(Data items)
※

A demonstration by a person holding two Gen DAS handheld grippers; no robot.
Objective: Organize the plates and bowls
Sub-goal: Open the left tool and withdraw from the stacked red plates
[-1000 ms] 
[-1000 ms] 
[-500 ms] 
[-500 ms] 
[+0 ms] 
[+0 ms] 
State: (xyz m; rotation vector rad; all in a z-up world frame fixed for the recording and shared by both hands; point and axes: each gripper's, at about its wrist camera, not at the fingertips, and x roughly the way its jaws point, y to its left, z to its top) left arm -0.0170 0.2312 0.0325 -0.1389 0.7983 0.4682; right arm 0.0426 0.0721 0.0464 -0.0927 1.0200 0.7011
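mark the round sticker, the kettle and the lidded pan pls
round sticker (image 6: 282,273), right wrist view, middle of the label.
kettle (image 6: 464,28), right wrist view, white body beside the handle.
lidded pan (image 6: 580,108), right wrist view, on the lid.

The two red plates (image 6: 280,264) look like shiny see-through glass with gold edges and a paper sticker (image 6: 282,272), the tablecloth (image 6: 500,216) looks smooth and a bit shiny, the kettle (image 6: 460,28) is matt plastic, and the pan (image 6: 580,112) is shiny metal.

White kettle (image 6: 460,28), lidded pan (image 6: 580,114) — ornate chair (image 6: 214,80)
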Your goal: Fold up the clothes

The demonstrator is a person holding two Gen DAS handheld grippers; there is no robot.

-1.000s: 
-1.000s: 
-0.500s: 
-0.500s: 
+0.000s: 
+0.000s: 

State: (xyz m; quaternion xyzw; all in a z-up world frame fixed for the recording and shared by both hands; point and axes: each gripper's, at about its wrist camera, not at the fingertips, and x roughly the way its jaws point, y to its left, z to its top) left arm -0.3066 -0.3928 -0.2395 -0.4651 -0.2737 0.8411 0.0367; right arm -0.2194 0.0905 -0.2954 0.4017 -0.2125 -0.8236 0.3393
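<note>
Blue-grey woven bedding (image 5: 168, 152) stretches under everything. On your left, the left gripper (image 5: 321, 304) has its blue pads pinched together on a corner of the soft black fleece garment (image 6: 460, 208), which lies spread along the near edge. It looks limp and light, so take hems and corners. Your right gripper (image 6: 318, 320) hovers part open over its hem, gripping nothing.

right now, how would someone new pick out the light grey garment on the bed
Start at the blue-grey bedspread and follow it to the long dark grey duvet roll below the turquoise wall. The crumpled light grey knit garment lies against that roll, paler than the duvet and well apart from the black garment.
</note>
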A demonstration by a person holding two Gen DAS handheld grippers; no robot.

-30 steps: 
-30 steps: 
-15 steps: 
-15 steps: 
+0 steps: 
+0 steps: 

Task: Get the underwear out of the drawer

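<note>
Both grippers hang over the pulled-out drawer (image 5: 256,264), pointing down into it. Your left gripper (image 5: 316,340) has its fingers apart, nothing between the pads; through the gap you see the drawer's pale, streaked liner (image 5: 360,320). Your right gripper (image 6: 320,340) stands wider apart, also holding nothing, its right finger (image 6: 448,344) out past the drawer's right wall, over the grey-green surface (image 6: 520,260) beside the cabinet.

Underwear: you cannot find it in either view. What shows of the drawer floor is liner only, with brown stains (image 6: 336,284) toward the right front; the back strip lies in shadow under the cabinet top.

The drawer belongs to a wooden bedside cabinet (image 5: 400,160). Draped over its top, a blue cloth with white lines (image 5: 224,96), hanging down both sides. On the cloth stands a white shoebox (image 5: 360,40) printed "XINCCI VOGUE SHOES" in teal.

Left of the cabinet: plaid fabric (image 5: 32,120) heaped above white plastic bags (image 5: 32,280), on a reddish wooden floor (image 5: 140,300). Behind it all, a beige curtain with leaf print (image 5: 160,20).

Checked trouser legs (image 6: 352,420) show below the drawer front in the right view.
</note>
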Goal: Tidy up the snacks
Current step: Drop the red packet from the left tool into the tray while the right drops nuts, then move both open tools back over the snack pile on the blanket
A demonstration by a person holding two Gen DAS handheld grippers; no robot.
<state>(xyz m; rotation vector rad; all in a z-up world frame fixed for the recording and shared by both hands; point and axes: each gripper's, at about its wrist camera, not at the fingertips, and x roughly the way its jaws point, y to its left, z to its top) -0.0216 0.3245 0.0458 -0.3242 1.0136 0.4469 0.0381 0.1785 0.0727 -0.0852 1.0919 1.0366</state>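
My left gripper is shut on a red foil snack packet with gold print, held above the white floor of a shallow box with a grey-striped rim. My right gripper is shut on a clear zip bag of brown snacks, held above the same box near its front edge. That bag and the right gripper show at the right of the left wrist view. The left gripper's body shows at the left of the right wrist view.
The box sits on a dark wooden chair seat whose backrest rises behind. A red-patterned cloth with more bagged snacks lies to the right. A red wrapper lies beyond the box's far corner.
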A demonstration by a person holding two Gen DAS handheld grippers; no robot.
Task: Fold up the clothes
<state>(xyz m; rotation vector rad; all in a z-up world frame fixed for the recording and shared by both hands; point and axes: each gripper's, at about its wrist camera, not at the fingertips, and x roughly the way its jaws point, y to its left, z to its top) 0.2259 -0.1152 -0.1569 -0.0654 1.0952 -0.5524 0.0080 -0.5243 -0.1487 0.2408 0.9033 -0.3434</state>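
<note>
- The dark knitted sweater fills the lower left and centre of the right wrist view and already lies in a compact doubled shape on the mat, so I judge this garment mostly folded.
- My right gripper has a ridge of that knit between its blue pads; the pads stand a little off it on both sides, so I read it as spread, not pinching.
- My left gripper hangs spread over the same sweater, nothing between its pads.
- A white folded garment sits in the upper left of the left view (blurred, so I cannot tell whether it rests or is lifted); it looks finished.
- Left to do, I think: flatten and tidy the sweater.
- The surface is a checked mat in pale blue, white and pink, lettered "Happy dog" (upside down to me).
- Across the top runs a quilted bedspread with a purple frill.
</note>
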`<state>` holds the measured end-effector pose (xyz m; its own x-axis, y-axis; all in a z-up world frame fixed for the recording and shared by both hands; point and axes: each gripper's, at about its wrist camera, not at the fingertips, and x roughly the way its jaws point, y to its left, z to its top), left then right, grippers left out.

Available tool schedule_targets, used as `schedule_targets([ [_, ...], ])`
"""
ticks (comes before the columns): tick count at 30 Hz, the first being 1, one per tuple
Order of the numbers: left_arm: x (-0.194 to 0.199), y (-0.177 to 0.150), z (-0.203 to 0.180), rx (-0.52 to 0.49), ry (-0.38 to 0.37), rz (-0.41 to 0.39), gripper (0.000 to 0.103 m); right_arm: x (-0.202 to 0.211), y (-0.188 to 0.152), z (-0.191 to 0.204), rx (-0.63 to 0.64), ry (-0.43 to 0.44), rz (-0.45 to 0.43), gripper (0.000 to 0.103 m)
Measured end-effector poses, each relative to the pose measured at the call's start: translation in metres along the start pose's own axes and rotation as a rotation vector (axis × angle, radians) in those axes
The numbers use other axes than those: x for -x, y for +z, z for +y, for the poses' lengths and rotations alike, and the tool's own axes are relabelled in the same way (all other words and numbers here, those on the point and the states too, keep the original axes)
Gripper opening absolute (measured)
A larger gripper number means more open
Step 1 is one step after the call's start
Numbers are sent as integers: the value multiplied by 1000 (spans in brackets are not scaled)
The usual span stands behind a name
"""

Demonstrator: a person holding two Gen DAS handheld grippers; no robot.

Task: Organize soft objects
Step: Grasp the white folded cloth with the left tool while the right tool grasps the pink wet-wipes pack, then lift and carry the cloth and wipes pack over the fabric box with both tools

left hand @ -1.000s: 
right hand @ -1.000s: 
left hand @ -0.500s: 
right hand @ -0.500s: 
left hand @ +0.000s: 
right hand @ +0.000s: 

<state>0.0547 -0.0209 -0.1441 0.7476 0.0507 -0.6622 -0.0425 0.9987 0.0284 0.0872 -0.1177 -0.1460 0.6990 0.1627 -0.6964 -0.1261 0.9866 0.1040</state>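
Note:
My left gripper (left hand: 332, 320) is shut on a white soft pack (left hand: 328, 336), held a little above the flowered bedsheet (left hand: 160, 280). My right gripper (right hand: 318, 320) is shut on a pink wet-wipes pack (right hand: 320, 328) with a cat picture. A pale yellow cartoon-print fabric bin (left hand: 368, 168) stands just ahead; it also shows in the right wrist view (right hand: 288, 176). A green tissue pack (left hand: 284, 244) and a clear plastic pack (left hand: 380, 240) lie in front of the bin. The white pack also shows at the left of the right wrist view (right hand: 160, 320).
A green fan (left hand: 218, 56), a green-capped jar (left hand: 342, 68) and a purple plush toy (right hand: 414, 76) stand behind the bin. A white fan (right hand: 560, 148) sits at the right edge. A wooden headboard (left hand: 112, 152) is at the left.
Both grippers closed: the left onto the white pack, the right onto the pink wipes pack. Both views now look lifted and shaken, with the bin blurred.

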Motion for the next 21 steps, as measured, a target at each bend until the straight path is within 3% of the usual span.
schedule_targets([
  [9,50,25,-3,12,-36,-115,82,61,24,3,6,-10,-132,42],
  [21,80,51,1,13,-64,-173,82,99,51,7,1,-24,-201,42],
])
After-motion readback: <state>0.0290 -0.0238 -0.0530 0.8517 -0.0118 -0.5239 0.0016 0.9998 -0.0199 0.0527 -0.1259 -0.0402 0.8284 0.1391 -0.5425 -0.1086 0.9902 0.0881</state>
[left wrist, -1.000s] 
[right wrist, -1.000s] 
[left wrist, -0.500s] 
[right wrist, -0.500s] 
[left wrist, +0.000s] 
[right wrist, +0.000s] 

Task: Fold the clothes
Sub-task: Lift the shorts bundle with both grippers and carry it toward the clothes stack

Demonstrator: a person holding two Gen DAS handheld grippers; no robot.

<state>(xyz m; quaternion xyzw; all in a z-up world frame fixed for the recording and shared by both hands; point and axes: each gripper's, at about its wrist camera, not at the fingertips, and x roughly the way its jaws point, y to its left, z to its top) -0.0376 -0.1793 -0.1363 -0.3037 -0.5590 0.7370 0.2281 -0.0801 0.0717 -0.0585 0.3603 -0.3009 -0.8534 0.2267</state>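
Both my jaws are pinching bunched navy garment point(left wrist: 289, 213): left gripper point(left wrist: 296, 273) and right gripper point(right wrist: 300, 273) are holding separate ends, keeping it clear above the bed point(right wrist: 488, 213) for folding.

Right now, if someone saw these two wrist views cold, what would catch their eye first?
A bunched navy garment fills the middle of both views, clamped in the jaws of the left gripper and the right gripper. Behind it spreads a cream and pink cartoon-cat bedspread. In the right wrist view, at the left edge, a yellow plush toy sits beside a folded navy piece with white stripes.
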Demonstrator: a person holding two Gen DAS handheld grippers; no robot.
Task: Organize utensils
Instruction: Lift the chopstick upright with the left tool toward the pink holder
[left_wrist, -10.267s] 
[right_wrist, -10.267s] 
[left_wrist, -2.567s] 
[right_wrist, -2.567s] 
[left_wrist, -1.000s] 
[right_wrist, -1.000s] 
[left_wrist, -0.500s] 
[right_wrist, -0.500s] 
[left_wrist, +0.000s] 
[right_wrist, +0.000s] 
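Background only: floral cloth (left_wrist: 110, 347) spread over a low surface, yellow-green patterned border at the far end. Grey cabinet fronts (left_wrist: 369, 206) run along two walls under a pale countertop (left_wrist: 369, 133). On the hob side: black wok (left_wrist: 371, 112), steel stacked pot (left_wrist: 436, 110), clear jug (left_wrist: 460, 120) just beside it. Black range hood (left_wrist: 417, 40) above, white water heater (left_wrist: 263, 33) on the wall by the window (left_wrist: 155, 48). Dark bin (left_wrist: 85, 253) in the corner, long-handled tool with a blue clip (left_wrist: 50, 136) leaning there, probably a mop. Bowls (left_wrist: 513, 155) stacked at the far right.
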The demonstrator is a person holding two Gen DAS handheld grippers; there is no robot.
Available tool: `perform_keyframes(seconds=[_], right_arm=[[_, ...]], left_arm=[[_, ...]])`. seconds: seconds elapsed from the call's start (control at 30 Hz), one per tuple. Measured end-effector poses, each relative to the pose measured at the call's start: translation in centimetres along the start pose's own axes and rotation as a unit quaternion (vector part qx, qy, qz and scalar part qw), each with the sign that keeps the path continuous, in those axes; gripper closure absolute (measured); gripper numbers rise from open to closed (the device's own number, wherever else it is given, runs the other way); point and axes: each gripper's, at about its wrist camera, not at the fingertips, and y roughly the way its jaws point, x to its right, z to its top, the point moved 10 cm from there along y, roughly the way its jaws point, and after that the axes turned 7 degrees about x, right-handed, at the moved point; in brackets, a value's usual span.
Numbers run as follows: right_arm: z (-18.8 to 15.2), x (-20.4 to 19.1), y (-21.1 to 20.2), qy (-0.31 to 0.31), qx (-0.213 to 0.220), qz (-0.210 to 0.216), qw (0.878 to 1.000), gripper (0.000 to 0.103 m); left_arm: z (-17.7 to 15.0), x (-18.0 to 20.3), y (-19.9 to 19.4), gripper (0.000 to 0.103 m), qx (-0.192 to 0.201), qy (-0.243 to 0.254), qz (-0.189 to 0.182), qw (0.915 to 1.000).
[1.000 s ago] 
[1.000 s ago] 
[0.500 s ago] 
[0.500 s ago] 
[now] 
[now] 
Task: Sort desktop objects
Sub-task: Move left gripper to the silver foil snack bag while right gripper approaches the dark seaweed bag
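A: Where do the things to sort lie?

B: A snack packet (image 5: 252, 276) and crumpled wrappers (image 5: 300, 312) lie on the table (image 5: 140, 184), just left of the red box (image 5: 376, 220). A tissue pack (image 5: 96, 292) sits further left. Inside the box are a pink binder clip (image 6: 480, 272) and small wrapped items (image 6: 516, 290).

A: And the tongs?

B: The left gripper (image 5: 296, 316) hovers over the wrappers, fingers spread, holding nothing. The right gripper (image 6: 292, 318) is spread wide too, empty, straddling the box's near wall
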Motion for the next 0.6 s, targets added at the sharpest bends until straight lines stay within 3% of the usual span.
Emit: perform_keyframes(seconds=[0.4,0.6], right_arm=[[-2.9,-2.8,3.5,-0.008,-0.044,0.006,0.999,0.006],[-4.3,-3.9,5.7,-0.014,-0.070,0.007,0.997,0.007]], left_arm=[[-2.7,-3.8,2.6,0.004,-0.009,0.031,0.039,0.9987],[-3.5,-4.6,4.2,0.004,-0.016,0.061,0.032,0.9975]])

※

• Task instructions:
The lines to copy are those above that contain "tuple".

• Solution to this task:
ticks (comes before the columns): tick count at 30 Hz, the first being 1, one per tuple
Available tool: `perform_keyframes(seconds=[_], right_arm=[[_, ...]], left_arm=[[_, ...]])`. seconds: seconds elapsed from the call's start (control at 30 Hz), one per tuple. Measured end-effector poses, each relative to the pose measured at the call's start: translation in centimetres along the start pose's own axes and rotation as a unit quaternion (vector part qx, qy, qz and scalar part qw), each with the sign that keeps the path continuous, in those axes; gripper closure absolute (measured); gripper numbers rise from open to closed (the device's own number, wherever else it is given, runs the other way); point and axes: each gripper's, at about its wrist camera, not at the fingertips, and y roughly the way its jaws point, x to its right, z to its top, the point moved 10 cm from there along y, roughly the way its jaws point, and after that the axes turned 7 degrees about x, right-handed, at the moved point; in brackets, a value's usual span.

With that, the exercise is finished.